Records from a data collection
== == ==

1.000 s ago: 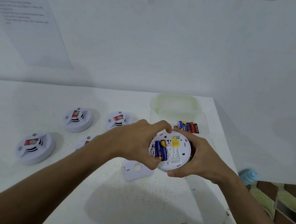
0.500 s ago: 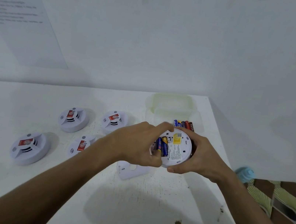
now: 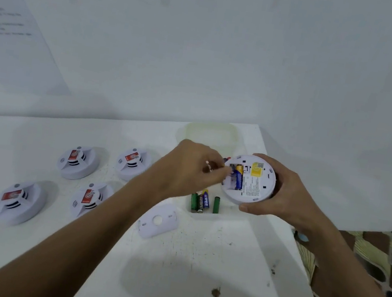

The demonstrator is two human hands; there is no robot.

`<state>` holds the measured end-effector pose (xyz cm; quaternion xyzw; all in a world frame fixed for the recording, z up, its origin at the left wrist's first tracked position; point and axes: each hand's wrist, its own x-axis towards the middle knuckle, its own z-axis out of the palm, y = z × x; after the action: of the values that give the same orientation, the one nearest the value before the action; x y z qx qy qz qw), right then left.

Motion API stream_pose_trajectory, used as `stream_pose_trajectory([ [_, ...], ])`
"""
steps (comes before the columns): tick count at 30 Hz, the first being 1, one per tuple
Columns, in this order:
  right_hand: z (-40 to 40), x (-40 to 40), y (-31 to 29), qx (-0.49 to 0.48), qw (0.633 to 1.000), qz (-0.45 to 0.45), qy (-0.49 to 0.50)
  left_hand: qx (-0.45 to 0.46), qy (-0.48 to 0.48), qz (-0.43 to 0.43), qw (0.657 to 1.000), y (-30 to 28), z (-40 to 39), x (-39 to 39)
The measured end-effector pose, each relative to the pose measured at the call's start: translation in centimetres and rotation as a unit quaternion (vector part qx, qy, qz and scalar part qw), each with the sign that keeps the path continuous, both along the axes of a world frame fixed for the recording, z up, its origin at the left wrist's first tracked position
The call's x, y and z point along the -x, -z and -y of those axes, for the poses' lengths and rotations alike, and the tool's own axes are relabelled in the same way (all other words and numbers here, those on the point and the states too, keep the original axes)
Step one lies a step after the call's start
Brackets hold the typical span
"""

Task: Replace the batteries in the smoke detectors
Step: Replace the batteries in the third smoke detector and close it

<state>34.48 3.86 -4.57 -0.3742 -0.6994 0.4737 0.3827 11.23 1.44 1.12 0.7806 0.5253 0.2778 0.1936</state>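
Note:
My right hand (image 3: 285, 195) holds a white round smoke detector (image 3: 258, 184) back side up, above the table's right part. Its battery bay is uncovered. One blue battery (image 3: 238, 180) lies in the bay, and the slot to its left looks empty. My left hand (image 3: 186, 170) is at the bay's left edge, fingertips pinched on the end of a dark blue battery (image 3: 229, 171). The detector's white cover plate (image 3: 158, 220) lies on the table (image 3: 195, 276) below my left wrist.
Green and blue loose batteries (image 3: 203, 202) lie in a clear box under the detector. A translucent lid (image 3: 210, 132) lies behind it by the wall. Several other white detectors with red labels (image 3: 77, 161) (image 3: 17, 201) stand on the left. The table ends close on the right.
My right hand has lifted the detector up and to the right. Two blue batteries filled the bay before; now one slot is empty and my left fingertips pinch a battery at its edge.

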Motion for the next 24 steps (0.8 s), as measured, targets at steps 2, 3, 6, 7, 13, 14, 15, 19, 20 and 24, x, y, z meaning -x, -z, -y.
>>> stream_pose_trajectory([
  [2, -0.2, -0.8, -0.1, -0.007, 1.0, 0.002, 0.011, 0.0, -0.015, 0.005, 1.0, -0.6, -0.7, -0.8],
  [3, -0.3, -1.2, -0.2, -0.01, 1.0, 0.004, 0.015, 0.012, -0.026, 0.014, 0.999, -0.7, -1.0, -1.1],
  [6, -0.5, -2.6, 0.1, -0.017, 0.999, 0.009, 0.03, 0.054, -0.064, 0.099, 0.992, -0.1, -1.9, -1.3],
  [7, -0.5, -3.2, 0.2, -0.017, 0.999, 0.011, 0.038, 0.067, -0.08, 0.124, 0.987, 0.4, -2.1, -1.1],
  [13, -0.4, -5.3, 1.0, 0.002, 0.999, 0.023, 0.042, 0.144, -0.122, 0.011, 0.982, 5.1, -3.0, -0.1],
  [14, -0.4, -5.4, 1.1, 0.003, 0.999, 0.024, 0.041, 0.157, -0.123, -0.01, 0.98, 5.7, -3.1, -0.2],
  [15, -0.3, -5.3, 1.2, 0.005, 0.999, 0.025, 0.039, 0.164, -0.125, -0.03, 0.978, 6.2, -3.2, -0.4],
  [19, -0.3, -5.0, 1.7, 0.02, 0.999, 0.023, 0.033, 0.16, -0.112, -0.109, 0.975, 7.2, -3.8, -1.0],
  [20, -0.2, -4.9, 1.8, 0.023, 0.999, 0.024, 0.031, 0.161, -0.109, -0.124, 0.973, 7.4, -4.0, -1.1],
  [24, -0.1, -4.3, 2.1, 0.032, 0.999, 0.019, 0.023, 0.146, -0.097, -0.175, 0.969, 8.2, -4.6, -1.4],
])
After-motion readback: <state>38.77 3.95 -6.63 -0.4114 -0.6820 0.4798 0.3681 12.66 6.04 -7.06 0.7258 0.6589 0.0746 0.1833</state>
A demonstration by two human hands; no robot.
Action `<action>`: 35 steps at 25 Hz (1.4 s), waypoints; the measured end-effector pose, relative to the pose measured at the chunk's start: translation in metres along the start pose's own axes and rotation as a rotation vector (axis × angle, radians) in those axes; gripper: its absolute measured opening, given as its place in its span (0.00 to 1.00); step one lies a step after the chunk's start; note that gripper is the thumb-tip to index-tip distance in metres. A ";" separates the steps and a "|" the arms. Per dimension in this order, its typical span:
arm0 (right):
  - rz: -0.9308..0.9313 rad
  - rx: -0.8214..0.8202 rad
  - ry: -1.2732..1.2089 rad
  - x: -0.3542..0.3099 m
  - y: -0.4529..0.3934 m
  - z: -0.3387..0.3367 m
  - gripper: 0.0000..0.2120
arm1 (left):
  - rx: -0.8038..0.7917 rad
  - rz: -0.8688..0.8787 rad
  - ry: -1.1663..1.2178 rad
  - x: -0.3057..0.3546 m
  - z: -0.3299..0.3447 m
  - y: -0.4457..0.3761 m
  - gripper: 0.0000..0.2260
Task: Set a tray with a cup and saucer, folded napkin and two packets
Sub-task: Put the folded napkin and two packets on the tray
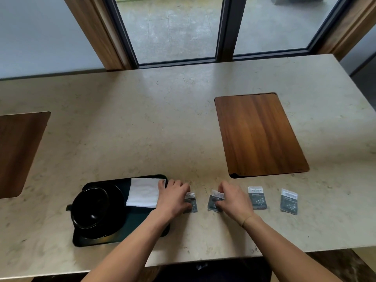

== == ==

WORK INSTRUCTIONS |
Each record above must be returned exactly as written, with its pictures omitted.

WRITTEN SOLUTION |
1.000 s ago: 
0.500 s ago: 
now: 

The demonstrator is two human hands; there is no robot.

`<state>` holds the measured end-effector pose (xyz cm; quaternion xyzw; all in a world frame fixed for the recording, z up, its origin at the left wrist's first tracked position; point and axes: each hand's wrist, its own x-axis towards the middle knuckle, its own z-axis out of the palm, y = z × x; after the action: of the values that give the same orientation, the one nearest the value before the action; x y z qx qy qz qw), right then left.

Motion API stream_pose_trajectory, used as `stream_pose_trajectory([ [_, ...], ])`
"""
steps (comes before the columns): tick count at 30 Hz, the first being 1, one per tuple
Columns, in this order:
  right_hand: z (-40 to 40), x (-40 to 40), y (-31 to 29), qx (-0.49 to 0.48), qw (0.633 to 1.000), qz (-0.45 to 0.45), qy (-0.49 to 0.50)
  left_hand: qx (-0.45 to 0.46), qy (-0.48 to 0.48), qz (-0.43 to 0.43), qw (0.657 to 1.000), y (-30 to 28), z (-40 to 39), x (-39 to 39)
The measured end-effector pose, each relative to the pose measured at the call's start: translation in centimetres and rotation as a unit quaternion (vector part qx, qy, qz and scalar part qw), each with the sign that keeps the path continuous, both along the axes of a world frame fixed for the recording, z up, its origin at the left wrist's first tracked position
The call's x, y and z point along the -x, -z and -y of those axes, for the poses' lengths and rotations alike, and the tool's own axes are relabelled in the same way (all other words and numbers here, those on the point and the states too, keep the original axes)
Step one lies a step after the call's start
Brackets hold the typical span
"""

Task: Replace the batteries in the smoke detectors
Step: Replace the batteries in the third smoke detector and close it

<state>34.48 3.86 -4.57 -0.3742 -0.6994 0.4737 0.3827 11.23 1.44 1.12 0.7806 0.5253 0.2778 0.1936</state>
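Note:
My right hand (image 3: 285, 195) holds a white round smoke detector (image 3: 258, 184) back side up, above the table's right part. Its battery bay is uncovered. One blue battery (image 3: 238, 180) lies in the bay, and the slot to its left looks empty. My left hand (image 3: 186, 170) is at the bay's left edge, fingertips pinched on the end of a dark blue battery (image 3: 229, 171). The detector's white cover plate (image 3: 158, 220) lies on the table (image 3: 195, 276) below my left wrist.
Green and blue loose batteries (image 3: 203, 202) lie in a clear box under the detector. A translucent lid (image 3: 210, 132) lies behind it by the wall. Several other white detectors with red labels (image 3: 77, 161) (image 3: 17, 201) stand on the left. The table ends close on the right.
My right hand has lifted the detector up and to the right. Two blue batteries filled the bay before; now one slot is empty and my left fingertips pinch a battery at its edge.
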
Motion for the next 24 steps (0.8 s), as measured, targets at steps 2, 3, 6, 7, 13, 14, 15, 19, 20 and 24, x, y, z meaning -x, -z, -y.
>>> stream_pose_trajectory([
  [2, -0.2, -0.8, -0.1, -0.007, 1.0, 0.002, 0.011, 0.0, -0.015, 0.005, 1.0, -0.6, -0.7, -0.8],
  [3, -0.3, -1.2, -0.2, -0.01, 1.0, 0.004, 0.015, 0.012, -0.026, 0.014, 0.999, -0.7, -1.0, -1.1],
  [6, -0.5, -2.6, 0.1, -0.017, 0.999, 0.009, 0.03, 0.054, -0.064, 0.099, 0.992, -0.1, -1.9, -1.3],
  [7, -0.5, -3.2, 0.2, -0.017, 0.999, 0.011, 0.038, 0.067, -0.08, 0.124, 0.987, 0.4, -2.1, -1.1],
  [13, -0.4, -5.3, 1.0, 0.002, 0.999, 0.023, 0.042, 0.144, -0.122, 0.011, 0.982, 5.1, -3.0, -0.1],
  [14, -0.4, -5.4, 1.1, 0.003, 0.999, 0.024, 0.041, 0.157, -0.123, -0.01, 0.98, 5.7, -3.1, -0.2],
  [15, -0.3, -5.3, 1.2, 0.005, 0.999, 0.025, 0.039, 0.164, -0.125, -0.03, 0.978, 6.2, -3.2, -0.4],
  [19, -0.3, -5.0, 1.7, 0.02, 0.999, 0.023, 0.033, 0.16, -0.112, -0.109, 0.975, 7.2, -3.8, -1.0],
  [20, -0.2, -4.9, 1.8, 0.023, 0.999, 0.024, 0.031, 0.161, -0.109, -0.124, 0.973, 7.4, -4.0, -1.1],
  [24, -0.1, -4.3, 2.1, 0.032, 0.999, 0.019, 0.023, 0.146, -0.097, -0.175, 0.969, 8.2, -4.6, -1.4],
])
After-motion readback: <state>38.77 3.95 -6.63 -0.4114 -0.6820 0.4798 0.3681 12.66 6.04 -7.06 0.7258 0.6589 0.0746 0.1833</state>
A demonstration by two human hands; no robot.
Action `<action>`: 35 steps at 25 Hz (1.4 s), waypoints; the measured end-effector pose, relative to the pose measured at the chunk's start: translation in metres along the start pose's own axes and rotation as a rotation vector (axis × angle, radians) in those axes; gripper: its absolute measured opening, given as its place in its span (0.00 to 1.00); step one lies a step after the chunk's start; note that gripper is the thumb-tip to index-tip distance in metres. A ";" separates the steps and a "|" the arms. Per dimension in this order, its typical span:
arm0 (right):
  - rz: -0.9308..0.9313 rad
  - rx: -0.8214..0.8202 rad
  - ry: -1.2732..1.2089 rad
  - x: -0.3542..0.3099 m
  - y: -0.4529..0.3934 m
  - z: -0.3387..0.3367 m
  - gripper: 0.0000..0.2120
arm1 (left):
  - rx: -0.8038..0.7917 rad
  - rz: -0.8688..0.8787 rad
  - ry: -1.1663..1.2178 rad
  - x: -0.3057..0.3546 m
  - z: -0.3299..0.3447 m
  - y: -0.4457..0.3761 m
  - gripper: 0.0000..0.2260
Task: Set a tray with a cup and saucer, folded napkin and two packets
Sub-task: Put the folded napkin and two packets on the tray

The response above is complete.